Yeah, there are two tweets that I put out that are related. So the first one is talking about queer or something like how your lifestyle, you know, has to upgrade. It shouldn't get upgraded too fast. That one basically said, "People who are living far below their means enjoy a freedom that people busy upgrading their lifestyles just can't fathom."

I think that's very important, like just to not upgrade your lifestyle all the time to maintain your freedom. It just gives you a freedom of operation. You basically, once you make a little bit of money, you still want to be living like your old self, so that worry goes away.

So, don't want to upgrade that house, lifestyle, and all that stuff. Let's say you're gonna pay the thousand dollars an hour. The problem is that when you go into a work lifestyle like that, you don't just suddenly go from making twenty dollars an hour to making a thousand dollars an hour. That's a progression over a long career.

And as that happens, one subtle problem is that you upgrade your lifestyle as you make more and more money. That upgrading of the lifestyle kind of ups what you consider to be wealth, and you stay in this wage slave trap.

So, I forget who said it; maybe it was Nothing Too Late, but he said, "You know, the most dangerous things are heroin and a monthly salary." Right?

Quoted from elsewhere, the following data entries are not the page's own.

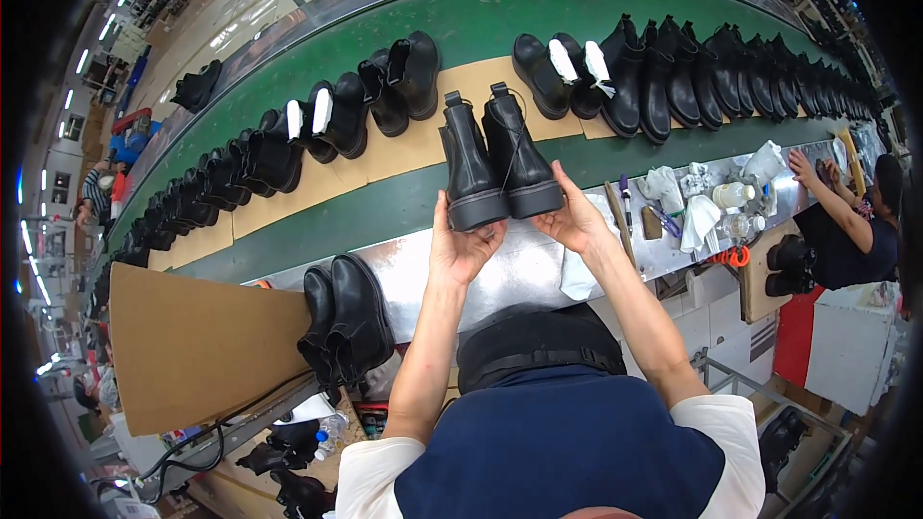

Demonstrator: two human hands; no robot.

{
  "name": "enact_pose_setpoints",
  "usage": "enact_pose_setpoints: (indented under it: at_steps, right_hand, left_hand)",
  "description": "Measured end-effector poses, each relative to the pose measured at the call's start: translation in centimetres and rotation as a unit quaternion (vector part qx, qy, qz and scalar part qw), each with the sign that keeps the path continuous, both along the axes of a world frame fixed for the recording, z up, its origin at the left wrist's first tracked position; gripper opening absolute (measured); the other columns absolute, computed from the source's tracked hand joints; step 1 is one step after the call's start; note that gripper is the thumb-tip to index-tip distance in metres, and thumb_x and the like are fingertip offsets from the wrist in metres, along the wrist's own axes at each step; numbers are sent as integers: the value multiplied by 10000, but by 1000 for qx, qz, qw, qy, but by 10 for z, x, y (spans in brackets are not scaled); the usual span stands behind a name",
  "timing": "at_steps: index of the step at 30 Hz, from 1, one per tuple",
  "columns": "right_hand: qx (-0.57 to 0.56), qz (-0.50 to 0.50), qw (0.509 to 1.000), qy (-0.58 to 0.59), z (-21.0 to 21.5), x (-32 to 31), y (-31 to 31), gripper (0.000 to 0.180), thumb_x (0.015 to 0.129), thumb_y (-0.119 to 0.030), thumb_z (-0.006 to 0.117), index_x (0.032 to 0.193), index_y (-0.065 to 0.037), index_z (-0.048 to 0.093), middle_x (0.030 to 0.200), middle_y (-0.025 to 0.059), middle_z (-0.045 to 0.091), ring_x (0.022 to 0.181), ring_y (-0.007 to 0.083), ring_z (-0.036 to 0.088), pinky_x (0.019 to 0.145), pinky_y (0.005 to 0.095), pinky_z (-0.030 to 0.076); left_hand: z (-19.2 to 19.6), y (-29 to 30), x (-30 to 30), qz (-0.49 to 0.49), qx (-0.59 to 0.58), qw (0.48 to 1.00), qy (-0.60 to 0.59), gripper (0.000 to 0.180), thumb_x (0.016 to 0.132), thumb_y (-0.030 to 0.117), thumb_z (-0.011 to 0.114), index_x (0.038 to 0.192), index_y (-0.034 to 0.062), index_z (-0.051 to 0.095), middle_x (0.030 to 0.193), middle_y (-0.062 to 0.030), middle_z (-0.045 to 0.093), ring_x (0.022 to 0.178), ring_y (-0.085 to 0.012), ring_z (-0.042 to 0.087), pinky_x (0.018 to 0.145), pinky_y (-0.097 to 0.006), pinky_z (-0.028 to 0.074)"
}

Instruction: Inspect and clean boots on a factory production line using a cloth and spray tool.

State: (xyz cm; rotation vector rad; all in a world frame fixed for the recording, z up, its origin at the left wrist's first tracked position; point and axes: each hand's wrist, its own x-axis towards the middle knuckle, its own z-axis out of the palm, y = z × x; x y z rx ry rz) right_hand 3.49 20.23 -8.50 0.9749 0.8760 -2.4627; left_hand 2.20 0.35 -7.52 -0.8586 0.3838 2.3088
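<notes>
Head view: person's own forearms enter from the lower edge and reach toward 12 o'clock.
Left hand [460,248]: fingers curled up against the heel and sole end of the left boot [469,171]; closed on it, holding.
Right hand [573,219]: fingers spread along the heel and outer side of the right boot [519,160]; also holding.
Position of pair: both boots lie at 12 o'clock from the hands, side by side and touching, over the near edge of the green conveyor belt [404,207], partly on the tan cardboard strip [394,149].
Long axis: runs from 6 to 12 o'clock, heel ends toward the hands, the far ends pointing away toward the belt's far side.
Nearer hand: neither; each hand is in contact with its own boot.
Appearance: black glossy ankle boots, thick dark soles, pull tabs at the far ends, a thin string across the right boot.
Surroundings: rows of like black boots [673,77] at 10 and 2 o'clock on the belt; another pair [346,312] on the metal worktop [519,274] at 8 o'clock beside a cardboard sheet [197,346]; rags and bottles [716,207] at 3 o'clock, where a co-worker [851,226] is seated.
</notes>
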Motion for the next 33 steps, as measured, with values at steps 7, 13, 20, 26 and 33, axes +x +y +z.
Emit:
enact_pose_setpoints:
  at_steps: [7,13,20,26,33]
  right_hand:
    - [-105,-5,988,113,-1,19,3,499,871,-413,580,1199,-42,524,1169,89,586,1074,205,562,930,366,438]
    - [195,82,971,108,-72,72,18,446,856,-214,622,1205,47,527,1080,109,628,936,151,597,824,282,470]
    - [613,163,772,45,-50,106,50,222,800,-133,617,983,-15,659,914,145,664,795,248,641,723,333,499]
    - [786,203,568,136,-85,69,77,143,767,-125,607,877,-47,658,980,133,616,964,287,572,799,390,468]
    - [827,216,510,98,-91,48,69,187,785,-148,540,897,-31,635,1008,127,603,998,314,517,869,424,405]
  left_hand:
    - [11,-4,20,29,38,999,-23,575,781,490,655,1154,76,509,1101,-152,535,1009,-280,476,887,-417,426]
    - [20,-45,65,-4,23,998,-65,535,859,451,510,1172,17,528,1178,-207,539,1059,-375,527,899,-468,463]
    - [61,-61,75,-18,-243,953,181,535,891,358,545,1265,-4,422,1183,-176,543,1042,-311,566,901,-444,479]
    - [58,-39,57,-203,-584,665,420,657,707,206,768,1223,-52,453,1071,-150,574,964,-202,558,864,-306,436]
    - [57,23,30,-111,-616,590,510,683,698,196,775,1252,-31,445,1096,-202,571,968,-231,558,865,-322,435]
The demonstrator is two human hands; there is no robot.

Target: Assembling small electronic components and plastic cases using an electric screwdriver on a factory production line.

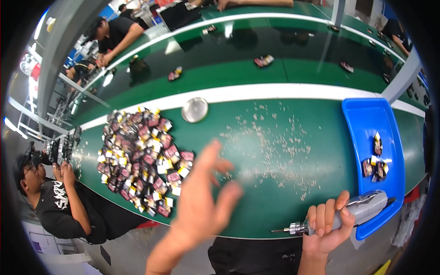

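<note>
My right hand (331,223) is wrapped round a grey electric screwdriver (366,207). The tool lies nearly level, its thin bit pointing left over the bench's near edge. My left hand (206,197), slightly blurred, hovers over the green bench top with fingers apart and nothing in them. Beside it on the left is a big heap of small parts (142,158) in black, dark red, white and yellow. To its right, many tiny pale pieces (270,146), perhaps screws, lie scattered. A blue tray (350,114) at the right holds several of the small parts.
A round metal dish (195,110) stands by the white rail (275,91) at the bench's far side. Past that rail, a green conveyor belt (220,78) carries a few spaced parts. A co-worker (59,206) sits at the left; other people work beyond. Metal posts (405,75) rise nearby.
</note>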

Because they're highly addictive.

The way you want to get wealthy is you want to be poor and working and working and working. This is, for example, how the tech industry works. Well, you don’t make any money for ten years, and then suddenly in year 11, you might have a giant payday.

Which is, by the way, one reason why these very high marginal tax rates for the so-called wealthy are flawed. Because the highest risk-taking, most creative professions, you literally lose money for a decade of your life while you take massive risk and you bleed and bleed and bleed.

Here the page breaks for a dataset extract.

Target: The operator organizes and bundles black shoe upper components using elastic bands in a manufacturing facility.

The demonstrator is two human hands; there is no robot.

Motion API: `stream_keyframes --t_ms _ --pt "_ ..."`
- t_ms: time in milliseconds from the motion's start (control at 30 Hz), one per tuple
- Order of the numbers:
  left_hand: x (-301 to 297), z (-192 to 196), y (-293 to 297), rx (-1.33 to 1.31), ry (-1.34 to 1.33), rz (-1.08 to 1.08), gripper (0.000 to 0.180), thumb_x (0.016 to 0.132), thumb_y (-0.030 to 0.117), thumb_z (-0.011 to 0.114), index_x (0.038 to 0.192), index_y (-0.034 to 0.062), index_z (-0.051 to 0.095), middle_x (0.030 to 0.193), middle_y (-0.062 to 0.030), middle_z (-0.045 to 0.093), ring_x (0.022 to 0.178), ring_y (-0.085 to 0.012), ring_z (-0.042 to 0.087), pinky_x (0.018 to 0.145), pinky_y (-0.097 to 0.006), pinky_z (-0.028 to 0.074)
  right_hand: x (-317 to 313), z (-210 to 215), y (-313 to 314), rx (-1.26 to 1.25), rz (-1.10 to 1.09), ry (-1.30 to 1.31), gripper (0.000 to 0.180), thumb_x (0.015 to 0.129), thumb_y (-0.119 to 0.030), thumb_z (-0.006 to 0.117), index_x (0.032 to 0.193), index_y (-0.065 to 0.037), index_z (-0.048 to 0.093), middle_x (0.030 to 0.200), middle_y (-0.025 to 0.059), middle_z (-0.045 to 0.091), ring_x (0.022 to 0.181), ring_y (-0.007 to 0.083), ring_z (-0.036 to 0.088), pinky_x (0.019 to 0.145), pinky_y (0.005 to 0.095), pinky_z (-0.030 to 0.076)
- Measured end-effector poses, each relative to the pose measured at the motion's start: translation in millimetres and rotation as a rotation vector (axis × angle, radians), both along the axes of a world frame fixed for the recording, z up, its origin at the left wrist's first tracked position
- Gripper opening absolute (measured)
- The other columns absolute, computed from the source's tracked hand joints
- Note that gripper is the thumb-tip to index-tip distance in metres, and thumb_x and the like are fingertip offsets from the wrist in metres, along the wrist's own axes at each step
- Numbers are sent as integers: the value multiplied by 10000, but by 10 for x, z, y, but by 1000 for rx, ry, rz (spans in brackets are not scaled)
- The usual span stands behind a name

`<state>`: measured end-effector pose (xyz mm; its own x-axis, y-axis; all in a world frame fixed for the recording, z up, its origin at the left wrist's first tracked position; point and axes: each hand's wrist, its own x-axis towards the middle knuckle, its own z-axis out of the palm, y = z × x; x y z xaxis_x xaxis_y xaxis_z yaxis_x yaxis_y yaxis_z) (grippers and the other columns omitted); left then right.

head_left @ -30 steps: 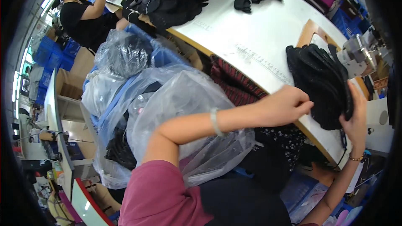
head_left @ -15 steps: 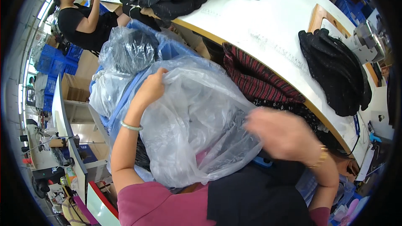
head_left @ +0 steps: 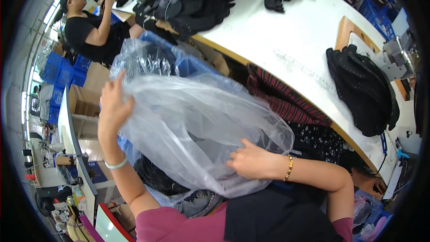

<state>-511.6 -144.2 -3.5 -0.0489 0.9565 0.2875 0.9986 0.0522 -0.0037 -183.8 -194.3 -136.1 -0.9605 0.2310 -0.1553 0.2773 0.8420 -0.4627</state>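
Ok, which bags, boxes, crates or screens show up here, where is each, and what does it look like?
Clear plastic bag: large, crumpled, between left hand and right hand.
Second clear bag: behind it, over dark contents.
Cardboard boxes: brown, left.
Blue crates: stacked, far left.
No screen can be made out.

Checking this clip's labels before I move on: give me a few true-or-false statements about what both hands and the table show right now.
1. Both hands are on a clear plastic bag. True: the left hand grips its upper edge and the right hand presses its lower side.
2. The right wrist wears a gold bracelet. True.
3. The white table holds only red garments. False: a black garment pile lies on it.
4. Nobody else is in view. False: another person in a black shirt stands at the table's far end.
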Motion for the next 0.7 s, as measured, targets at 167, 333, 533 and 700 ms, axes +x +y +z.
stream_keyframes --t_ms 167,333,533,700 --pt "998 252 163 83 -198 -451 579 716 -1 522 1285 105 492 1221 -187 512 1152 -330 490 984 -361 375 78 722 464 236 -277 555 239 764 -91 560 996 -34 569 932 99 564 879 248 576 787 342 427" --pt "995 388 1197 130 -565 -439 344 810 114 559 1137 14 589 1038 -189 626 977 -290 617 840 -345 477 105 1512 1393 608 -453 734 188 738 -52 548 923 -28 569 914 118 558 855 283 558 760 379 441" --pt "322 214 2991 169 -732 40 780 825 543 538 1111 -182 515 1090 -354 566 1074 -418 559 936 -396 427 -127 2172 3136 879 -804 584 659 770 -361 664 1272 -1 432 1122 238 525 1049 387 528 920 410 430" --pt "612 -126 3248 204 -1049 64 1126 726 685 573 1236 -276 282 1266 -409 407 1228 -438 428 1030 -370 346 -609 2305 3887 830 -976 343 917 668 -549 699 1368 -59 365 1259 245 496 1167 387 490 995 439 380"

Then, suddenly in year 11 or year 15, you might have one single big payday. But then, of course, Uncle Sam shows up and basically says, "Hey, you know what? You just made a lot of money this year; therefore, you're rich, therefore you're evil, and you got to hand it all over to us."

So, it just destroys those kinds of creative, risk-taking professions. But ideally, you want to make your money in discrete lumps separated over long periods of time so that your own lifestyle does not have a chance to adapt quickly.

Then you can basically say, "Okay, now I'm done, now I'm retired, now I'm free." I'm still gonna work because you gotta do with your life, but I'm gonna work on only the things that I want, when I want, and it's gonna be much more creative expression and much less about money.